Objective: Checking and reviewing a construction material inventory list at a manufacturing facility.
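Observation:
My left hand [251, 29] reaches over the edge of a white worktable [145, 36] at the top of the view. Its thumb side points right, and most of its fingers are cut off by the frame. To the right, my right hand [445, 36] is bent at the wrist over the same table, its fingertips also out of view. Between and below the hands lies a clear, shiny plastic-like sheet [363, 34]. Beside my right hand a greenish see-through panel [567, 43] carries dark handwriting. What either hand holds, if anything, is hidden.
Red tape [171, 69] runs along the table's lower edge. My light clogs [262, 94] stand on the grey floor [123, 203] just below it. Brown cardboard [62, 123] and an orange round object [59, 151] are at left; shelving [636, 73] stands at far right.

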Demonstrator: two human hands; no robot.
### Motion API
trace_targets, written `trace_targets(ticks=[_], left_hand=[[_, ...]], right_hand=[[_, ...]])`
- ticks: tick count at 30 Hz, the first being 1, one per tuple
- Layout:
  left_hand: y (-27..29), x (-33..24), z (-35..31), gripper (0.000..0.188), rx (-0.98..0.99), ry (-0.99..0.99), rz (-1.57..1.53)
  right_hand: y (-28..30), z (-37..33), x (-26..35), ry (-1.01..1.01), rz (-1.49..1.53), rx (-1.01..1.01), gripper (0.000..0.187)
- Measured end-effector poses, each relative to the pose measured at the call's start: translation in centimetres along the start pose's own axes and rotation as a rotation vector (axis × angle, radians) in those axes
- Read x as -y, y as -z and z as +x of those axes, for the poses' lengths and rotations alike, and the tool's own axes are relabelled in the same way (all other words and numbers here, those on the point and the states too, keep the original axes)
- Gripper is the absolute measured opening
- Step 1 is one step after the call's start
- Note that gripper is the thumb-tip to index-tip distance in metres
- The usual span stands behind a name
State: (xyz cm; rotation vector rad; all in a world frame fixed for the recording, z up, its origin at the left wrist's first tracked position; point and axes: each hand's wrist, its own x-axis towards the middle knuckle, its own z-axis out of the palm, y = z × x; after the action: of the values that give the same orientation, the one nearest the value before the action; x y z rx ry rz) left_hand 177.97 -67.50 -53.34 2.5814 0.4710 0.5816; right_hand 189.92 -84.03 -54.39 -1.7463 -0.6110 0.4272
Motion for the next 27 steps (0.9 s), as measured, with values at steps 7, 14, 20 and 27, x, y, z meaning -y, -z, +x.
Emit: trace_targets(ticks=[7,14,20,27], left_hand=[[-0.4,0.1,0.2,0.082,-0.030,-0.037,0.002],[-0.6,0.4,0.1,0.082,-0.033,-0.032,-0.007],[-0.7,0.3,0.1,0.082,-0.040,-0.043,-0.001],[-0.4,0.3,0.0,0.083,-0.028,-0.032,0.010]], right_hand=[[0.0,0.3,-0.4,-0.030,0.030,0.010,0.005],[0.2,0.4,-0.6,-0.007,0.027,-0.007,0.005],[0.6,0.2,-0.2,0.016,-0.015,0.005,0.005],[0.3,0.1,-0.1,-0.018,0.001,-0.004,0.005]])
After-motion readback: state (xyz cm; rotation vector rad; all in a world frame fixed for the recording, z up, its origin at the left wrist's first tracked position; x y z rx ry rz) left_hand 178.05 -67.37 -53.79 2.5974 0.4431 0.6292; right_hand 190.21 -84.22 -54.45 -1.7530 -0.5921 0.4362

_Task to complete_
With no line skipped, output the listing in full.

_Worked solution_
Objective: Checking and reviewing a construction material inventory list at a manufacturing facility.
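Observation:
My left hand [251, 29] reaches over the edge of a white worktable [145, 36] at the top of the view. Its thumb side points right, and most of its fingers are cut off by the frame. To the right, my right hand [445, 36] is bent at the wrist over the same table, its fingertips also out of view. Between and below the hands lies a clear, shiny plastic-like sheet [363, 34]. Beside my right hand a greenish see-through panel [567, 43] carries dark handwriting. What either hand holds, if anything, is hidden.
Red tape [171, 69] runs along the table's lower edge. My light clogs [262, 94] stand on the grey floor [123, 203] just below it. Brown cardboard [62, 123] and an orange round object [59, 151] are at left; shelving [636, 73] stands at far right.
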
Demonstrator: two human hands; no robot.
### Motion API
trace_targets, written `trace_targets(ticks=[_], left_hand=[[_, ...]], right_hand=[[_, ...]])`
- ticks: tick count at 30 Hz, the first being 1, one per tuple
- Layout:
  left_hand: y (-27..29), x (-33..24), z (-35..31), gripper (0.000..0.188), rx (-0.98..0.99), ry (-0.99..0.99), rz (-1.57..1.53)
  right_hand: y (-28..30), z (-37..33), x (-26..35), ry (-1.01..1.01), rz (-1.49..1.53), rx (-1.01..1.01), gripper (0.000..0.187)
- Measured end-effector poses, each relative to the pose measured at the call's start: translation in centimetres along the start pose's own axes and rotation as a rotation vector (axis × angle, radians) in those axes
- Read x as -y, y as -z and z as +x of those axes, for the poses' lengths and rotations alike, and the tool's own axes are relabelled in the same way (all other words and numbers here, those on the point and the states too, keep the original axes)
- Gripper is the absolute measured opening
- Step 1 is one step after the call's start
- Note that gripper is the thumb-tip to index-tip distance in metres
- The usual span stands behind a name
State: (xyz cm; rotation vector rad; all in a world frame fixed for the recording, z up, its origin at the left wrist's first tracked position; point and axes: each hand's wrist, its own x-axis towards the middle knuckle, its own z-axis out of the palm, y = z × x; after the action: of the values that give the same orientation, the one nearest the value before the action; x y z rx ry rz) left_hand 177.97 -67.50 -53.34 2.5814 0.4710 0.5816; right_hand 189.92 -84.03 -54.39 -1.7463 -0.6110 0.4272
Motion for the next 27 steps (0.9 s), as measured, with values at steps 7, 14, 20 and 27, x, y, z meaning -y, -z, +x.
Emit: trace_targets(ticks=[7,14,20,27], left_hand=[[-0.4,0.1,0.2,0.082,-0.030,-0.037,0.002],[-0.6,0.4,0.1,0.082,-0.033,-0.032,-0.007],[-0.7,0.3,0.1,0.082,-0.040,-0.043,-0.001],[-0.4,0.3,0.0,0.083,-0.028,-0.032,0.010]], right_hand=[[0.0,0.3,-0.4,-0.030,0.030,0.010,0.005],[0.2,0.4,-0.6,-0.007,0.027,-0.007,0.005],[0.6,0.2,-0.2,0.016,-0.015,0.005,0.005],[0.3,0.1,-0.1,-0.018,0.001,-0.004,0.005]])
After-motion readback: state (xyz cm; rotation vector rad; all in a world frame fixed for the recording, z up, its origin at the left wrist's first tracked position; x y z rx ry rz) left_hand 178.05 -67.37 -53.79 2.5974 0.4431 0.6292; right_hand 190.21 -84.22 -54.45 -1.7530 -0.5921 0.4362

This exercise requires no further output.